Publié le 25 octobre 2025 09:01:00. Un juge fédéral a autorisé un recours collectif contestant une politique controversée en Californie qui oblige les établissements scolaires à ne pas informer les parents de l’identité de genre de leurs enfants, une affaire qui soulève des questions fondamentales sur les droits parentaux et la liberté religieuse.
- Un juge américain a certifié un recours collectif visant la politique californienne de non-divulgation de l’identité de genre des élèves.
- Deux enseignantes ont intenté une action en justice, estimant que cette politique viole leurs droits à la liberté d’expression et de religion.
- Le gouvernement de Californie a défendu cette politique comme un moyen de protéger les élèves contre les abus, tandis que le ministère de l’Éducation américain a ouvert une enquête.
La bataille juridique autour de la politique californienne de confidentialité concernant l’identité de genre des élèves a franchi une étape importante la semaine dernière. Le juge de district Roger Benitez a donné son feu vert à un recours collectif déposé par des parents et des enseignants, ouvrant la voie à un examen approfondi de la constitutionnalité de cette mesure.

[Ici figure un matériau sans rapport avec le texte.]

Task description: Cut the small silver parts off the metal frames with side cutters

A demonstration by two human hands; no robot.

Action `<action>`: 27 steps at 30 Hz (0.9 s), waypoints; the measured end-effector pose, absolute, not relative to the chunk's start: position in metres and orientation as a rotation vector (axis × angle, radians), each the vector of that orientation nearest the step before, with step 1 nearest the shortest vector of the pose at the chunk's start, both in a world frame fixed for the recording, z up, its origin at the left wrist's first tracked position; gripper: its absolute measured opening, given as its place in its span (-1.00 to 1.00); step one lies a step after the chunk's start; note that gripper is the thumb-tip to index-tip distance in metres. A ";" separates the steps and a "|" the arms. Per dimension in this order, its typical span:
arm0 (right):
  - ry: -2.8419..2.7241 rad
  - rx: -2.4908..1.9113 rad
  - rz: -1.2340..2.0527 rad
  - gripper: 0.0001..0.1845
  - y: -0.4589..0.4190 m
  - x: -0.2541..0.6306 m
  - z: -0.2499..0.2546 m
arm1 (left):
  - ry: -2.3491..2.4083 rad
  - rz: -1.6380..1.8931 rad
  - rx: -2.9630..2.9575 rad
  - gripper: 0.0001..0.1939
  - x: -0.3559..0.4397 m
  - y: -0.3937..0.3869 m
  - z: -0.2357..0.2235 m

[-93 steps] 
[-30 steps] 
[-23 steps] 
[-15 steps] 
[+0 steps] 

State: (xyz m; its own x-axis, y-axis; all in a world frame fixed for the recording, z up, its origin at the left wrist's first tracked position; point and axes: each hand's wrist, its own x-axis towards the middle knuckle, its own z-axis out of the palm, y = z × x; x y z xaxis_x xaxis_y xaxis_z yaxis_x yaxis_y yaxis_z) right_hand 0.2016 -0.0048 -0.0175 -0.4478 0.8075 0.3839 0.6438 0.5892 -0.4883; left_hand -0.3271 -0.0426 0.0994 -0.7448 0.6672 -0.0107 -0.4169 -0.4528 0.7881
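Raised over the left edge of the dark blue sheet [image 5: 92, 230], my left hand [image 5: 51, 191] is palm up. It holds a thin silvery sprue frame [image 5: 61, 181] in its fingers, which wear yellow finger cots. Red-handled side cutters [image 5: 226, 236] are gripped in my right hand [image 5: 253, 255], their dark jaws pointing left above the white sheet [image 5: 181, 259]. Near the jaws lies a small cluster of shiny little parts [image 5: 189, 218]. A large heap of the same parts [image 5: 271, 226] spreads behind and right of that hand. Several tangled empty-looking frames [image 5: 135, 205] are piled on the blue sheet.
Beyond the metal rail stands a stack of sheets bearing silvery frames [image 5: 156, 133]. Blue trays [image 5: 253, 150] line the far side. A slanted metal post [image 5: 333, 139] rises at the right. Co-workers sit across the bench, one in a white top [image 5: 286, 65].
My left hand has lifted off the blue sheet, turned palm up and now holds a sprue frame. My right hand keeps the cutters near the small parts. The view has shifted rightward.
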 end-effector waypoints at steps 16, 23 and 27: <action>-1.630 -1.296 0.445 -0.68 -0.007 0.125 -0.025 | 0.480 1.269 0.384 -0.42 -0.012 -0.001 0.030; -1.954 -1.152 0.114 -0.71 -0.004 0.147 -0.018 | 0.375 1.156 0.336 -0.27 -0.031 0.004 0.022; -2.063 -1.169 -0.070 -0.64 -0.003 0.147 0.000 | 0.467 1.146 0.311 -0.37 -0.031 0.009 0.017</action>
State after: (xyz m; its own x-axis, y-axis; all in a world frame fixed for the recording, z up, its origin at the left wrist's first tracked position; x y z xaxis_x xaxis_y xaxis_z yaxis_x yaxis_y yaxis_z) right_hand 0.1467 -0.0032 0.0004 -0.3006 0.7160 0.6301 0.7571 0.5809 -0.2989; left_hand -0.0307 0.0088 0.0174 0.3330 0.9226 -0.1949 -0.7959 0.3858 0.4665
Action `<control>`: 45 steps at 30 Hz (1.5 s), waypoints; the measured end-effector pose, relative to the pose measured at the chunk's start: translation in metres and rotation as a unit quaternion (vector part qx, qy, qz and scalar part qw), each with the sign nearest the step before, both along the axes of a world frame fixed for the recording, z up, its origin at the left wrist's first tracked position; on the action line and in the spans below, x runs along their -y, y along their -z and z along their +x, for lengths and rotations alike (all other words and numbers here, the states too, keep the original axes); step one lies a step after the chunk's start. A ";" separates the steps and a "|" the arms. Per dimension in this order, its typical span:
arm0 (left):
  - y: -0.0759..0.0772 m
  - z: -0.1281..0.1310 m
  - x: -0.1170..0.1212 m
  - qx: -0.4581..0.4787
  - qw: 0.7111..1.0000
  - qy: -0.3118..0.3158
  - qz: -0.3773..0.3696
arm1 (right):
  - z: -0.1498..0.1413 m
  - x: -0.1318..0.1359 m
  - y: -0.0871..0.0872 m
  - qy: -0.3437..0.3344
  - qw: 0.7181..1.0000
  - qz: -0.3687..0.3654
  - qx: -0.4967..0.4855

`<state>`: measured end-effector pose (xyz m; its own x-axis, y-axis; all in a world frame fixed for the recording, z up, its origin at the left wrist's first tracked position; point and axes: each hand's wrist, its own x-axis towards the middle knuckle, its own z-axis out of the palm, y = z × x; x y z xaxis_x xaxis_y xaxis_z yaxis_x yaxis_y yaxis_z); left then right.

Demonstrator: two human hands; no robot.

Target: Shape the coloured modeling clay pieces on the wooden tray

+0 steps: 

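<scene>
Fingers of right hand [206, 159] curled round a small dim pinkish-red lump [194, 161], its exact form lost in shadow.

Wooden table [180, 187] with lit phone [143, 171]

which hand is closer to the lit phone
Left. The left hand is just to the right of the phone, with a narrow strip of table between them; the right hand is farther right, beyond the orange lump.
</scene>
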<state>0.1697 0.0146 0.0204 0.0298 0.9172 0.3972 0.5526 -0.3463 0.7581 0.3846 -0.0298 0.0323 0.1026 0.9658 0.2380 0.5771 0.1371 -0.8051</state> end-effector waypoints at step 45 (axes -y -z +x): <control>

Selon Paul M. Jonna, avocat de la Thomas More Society, une fondation juridique conservatrice représentant les plaignants, cette décision est un tournant.
« C’est un moment décisif pour les droits parentaux et la liberté religieuse dans l’éducation. Le juge Benitez a reconnu que les politiques californiennes de secret de genre affectent des millions de familles et d’enseignants, et que toutes les personnes concernées méritent que les questions constitutionnelles fondamentales soient résolues sans ambages. »
Paul M. Jonna, avocat spécial de la Thomas More Society
L’affaire a été initiée en avril 2023 par Elizabeth Mirabelli, une enseignante catholique, et Lori West, une enseignante chrétienne, du district scolaire d’Escondido. Elles ont poursuivi le district et le ministère de l’Éducation de Californie, arguant que la politique les obligeait à dissimuler des informations importantes aux parents, violant ainsi leurs convictions religieuses et leur droit à la liberté d’expression.
La politique en question, qualifiée par l’État de Californie de « simple suggestion », vise à protéger les élèves contre d’éventuels abus. Cependant, Elizabeth Mirabelli a exprimé son désaccord :
« Les parents ne doivent pas être exclus de la vie scolaire de leurs enfants. Quel parent voudrait cela ? »
Elizabeth Mirabelli, enseignante
En juillet 2024, le juge Benitez avait déjà bloqué temporairement l’application de cette politique, reconnaissant les préoccupations légitimes des enseignantes concernant la restriction des libertés religieuses et l’importance du rôle parental dans l’éducation.
Cette affaire intervient dans un contexte de tensions croissantes entre le gouvernement de Californie et l’administration fédérale sur les questions liées à l’identité de genre. En juillet 2023, le gouverneur de Californie, Gavin Newsom, a signé une loi interdisant aux écoles de notifier les parents de l’orientation sexuelle ou de l’identité de genre de leurs enfants. En réponse, le ministère de l’Éducation sous l’administration Trump a lancé une enquête sur cette loi. Linda McMahon, alors secrétaire au ministère américain de l’Éducation, avait déclaré à l’époque :
« Les enseignants et les conseillers scolaires ne devraient pas avoir pour mission de conseiller les mineurs qui leur sont confiés sur les décisions conséquentes concernant leur identité sexuelle et leur santé mentale. Cette responsabilité et ce privilège incombent à un parent ou à un proche de confiance. »
Linda McMahon, secrétaire au ministère américain de l’Éducation
D’autres entités ont également contesté la loi californienne. La ville de Huntington Beach, en Californie, et un groupe de parents ont également intenté une action en justice, alléguant une violation de la loi.
L’audience prévue le 17 novembre devrait permettre de clarifier les enjeux juridiques et de déterminer si la politique californienne viole les droits constitutionnels à la liberté d’expression, à la liberté religieuse (premier amendement) et au droit des parents de diriger l’éducation de leurs enfants (quatorzième amendement). Les parties prenantes attendent avec impatience une décision qui pourrait avoir des répercussions considérables sur les politiques scolaires à travers l’État.